Exercise directions
In the records below, find the line with "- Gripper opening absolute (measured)" and the line with "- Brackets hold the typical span". Print both exactly, along with every line between them, and no other line.

[[ Information supplied, beginning ]]

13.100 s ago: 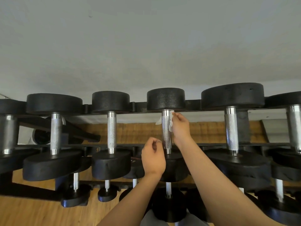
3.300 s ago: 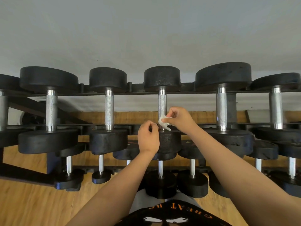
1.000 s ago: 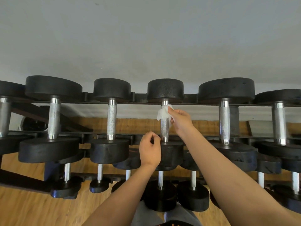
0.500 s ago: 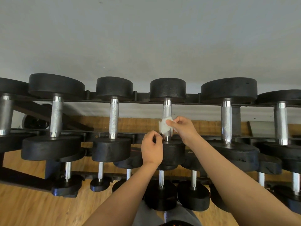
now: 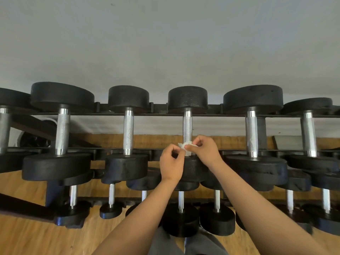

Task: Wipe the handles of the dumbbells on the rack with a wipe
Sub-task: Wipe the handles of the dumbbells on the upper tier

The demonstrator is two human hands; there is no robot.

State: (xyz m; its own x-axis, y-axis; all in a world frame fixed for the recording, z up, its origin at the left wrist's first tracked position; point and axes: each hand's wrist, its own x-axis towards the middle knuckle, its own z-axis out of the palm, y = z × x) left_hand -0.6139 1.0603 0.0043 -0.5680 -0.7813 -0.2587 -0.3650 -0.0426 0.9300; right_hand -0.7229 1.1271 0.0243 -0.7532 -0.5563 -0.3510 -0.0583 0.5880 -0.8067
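Note:
A black rack [image 5: 217,115] carries a top row of black dumbbells with knurled steel handles. The middle dumbbell's handle [image 5: 187,126] stands in front of me. A small crumpled white wipe [image 5: 184,145] sits at the lower end of that handle. My right hand [image 5: 205,150] pinches the wipe from the right. My left hand [image 5: 172,163] is curled just left of it, and its fingertips pinch the wipe's left edge. Both hands are above the dumbbell's near black head [image 5: 193,167].
Neighbouring handles stand left [image 5: 128,131] and right [image 5: 252,133] of the middle one. A lower row of smaller dumbbells [image 5: 181,218] sits below my forearms. Wooden floor [image 5: 27,236] lies underneath, and a grey wall [image 5: 165,43] rises behind the rack.
My right hand slid the wipe down the middle handle from its top to its lower end. My left hand rose slightly and now meets the wipe.

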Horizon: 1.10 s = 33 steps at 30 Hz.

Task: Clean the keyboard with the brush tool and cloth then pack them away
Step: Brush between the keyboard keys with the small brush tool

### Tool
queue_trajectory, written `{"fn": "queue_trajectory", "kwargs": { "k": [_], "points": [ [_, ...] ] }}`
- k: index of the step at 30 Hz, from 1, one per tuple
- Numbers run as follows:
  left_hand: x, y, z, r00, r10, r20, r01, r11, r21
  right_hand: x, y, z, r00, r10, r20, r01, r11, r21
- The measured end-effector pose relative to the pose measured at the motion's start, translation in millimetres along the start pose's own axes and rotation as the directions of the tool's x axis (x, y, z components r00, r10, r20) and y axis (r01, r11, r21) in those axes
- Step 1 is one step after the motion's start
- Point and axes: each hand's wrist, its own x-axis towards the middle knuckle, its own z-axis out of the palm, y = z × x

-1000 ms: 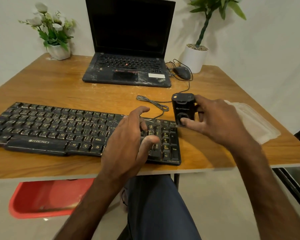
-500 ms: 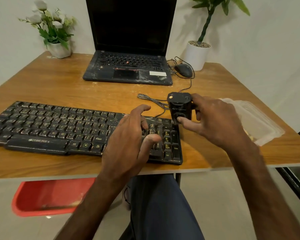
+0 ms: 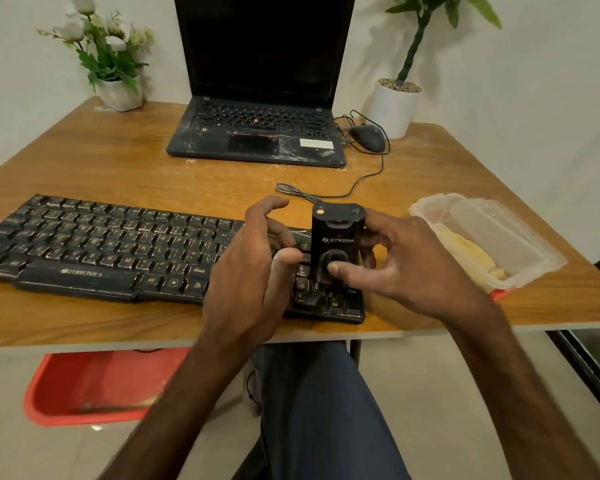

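- The right hand (image 3: 406, 268) gripped the black brush tool (image 3: 338, 237) just right of the frame's centre; the thumb pressed on the oval recess low on its front and the fingers (image 3: 378, 220) curled round its back.
- The brush tool stood upright over the right end of the keyboard (image 3: 101, 247), above the number pad. Whether its lower end touched the keys could not be told.
- The left hand (image 3: 253, 271) lay over the keyboard just left of the tool, loosely curled and holding nothing, its forefinger raised and bent and its thumb stretched toward the tool.
- The keyboard lay across the lower left and middle of the wooden counter (image 3: 84, 161), close to its near edge.
- A clear plastic container (image 3: 520, 237) sat at the right of the frame on the counter, with what looked like a yellow cloth (image 3: 471, 254) inside.
- Toward the top of the frame stood an open laptop (image 3: 257, 133) with a dark screen, and a mouse (image 3: 368, 136) just to its right.
- A potted plant stood at each upper corner.
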Motion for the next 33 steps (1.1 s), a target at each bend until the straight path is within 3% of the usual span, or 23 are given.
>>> {"fn": "queue_trajectory", "kwargs": {
  "k": [2, 5, 7, 10, 12, 17, 20, 22, 25, 27, 33],
  "points": [
    [0, 1, 1, 1.0, 0.0, -0.003, 0.0, 1.0, 0.002, -2, -1, -1, 1.0, 0.015, 0.016, -0.015, 1.0, 0.011],
    [-1, 0, 1, 1.0, -0.006, 0.002, 0.006, 1.0, -0.006, 12, 2, -1, 0.992, 0.049, -0.112, -0.066, 0.986, -0.156],
    [0, -1, 1, 1.0, -0.02, -0.002, 0.02, 1.0, -0.023, 16, 1, 0, 0.987, 0.063, -0.148, -0.086, 0.983, -0.16],
    [0, -1, 0, 1.0, -0.021, -0.01, 0.02, 1.0, -0.015, 0, -9, 3, 1.0, 0.027, -0.005, -0.027, 1.0, 0.013],
    [0, 0, 0, 1.0, -0.012, -0.018, 0.012, 1.0, 0.005, -13, -15, 5, 0.999, -0.01, 0.043, 0.009, 1.0, 0.014],
    [0, 2, 1, 1.0, -0.001, -0.013, 0.001, 1.0, 0.014, -3, -7, -1, 0.99, 0.028, -0.141, -0.056, 0.978, -0.199],
    [0, 2, 0, 1.0, -0.006, -0.014, 0.006, 1.0, 0.016, -10, -17, 3, 0.999, 0.006, -0.032, -0.008, 0.999, -0.045],
    [0, 1, -1, 1.0, -0.006, -0.018, 0.006, 1.0, 0.008, -21, -28, 7, 0.999, -0.017, 0.037, 0.019, 0.999, -0.043],
    [0, 1, -1, 1.0, -0.014, -0.023, 0.014, 1.0, -0.003, -21, -20, 2, 0.996, 0.036, -0.079, -0.05, 0.981, -0.186],
    [-1, 1, -1, 1.0, -0.025, -0.019, 0.024, 0.999, -0.027, -19, -11, -6, 0.983, 0.09, -0.157, -0.115, 0.981, -0.156],
    [0, -1, 0, 1.0, -0.024, -0.015, 0.023, 0.999, -0.037, -29, -20, 5, 0.999, -0.008, -0.042, 0.004, 0.996, -0.093]
  ]
}}
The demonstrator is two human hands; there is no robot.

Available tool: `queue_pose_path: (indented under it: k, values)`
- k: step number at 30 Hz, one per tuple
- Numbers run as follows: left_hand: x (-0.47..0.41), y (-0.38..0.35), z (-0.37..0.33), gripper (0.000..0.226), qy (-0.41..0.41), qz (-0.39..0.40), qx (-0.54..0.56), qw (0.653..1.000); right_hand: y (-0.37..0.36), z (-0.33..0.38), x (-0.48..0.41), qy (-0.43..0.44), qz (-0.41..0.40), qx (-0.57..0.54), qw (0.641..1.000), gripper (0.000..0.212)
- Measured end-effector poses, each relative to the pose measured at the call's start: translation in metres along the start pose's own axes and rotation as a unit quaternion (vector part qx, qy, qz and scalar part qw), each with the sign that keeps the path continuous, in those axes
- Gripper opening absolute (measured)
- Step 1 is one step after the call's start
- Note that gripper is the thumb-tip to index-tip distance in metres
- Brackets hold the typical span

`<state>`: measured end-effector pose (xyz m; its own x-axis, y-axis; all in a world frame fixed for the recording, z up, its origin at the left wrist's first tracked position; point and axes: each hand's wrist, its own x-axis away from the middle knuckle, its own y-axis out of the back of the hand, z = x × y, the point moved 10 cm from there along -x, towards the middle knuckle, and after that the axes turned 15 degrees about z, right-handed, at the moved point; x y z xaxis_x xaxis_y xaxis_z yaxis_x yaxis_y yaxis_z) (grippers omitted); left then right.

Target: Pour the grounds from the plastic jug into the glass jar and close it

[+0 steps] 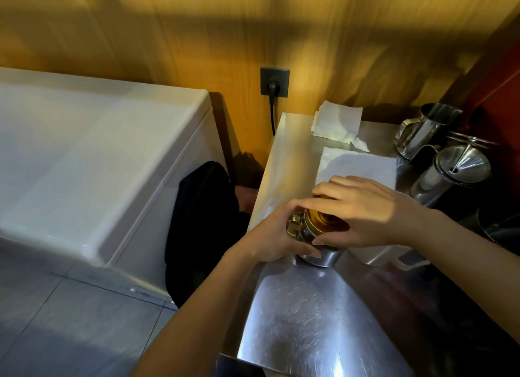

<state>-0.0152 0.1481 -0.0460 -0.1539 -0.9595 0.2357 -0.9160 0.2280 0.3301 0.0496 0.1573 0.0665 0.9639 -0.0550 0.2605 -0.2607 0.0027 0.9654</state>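
Glass jar (318,246) sat just left of the white plastic jug (377,254), left hand (277,236) gripping its body, right hand (363,208) clasping the lid (323,220); likely smooth, breakable, so hold it low.

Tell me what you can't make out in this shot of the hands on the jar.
- Glass jar: head view; left hand and right hand cover most of it, so contents and fill level are hidden.
- Gold lid: right hand hides whether it is seated.
- White plastic jug: right forearm covers the top; inside unseen.
- Dark object at the right edge: cut off.
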Motion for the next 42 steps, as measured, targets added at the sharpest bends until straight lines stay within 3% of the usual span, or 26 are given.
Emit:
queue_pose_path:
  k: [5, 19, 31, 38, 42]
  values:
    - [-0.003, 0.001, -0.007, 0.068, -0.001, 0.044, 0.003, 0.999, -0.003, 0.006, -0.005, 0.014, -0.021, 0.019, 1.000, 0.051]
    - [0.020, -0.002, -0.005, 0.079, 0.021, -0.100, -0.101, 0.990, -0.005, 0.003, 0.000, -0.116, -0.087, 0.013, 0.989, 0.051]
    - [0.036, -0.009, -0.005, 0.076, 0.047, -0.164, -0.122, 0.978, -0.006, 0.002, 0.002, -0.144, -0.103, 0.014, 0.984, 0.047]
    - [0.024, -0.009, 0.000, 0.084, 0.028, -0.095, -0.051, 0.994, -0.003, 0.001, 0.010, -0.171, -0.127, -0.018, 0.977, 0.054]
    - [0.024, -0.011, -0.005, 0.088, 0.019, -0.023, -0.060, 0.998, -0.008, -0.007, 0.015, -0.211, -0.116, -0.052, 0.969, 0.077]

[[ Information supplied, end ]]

Result for this task
- Gripper opening absolute (measured)
- Step 1 is one step after the call's start
- Note that gripper is the thumb-tip to index-tip distance in metres
- Brackets hold the typical span

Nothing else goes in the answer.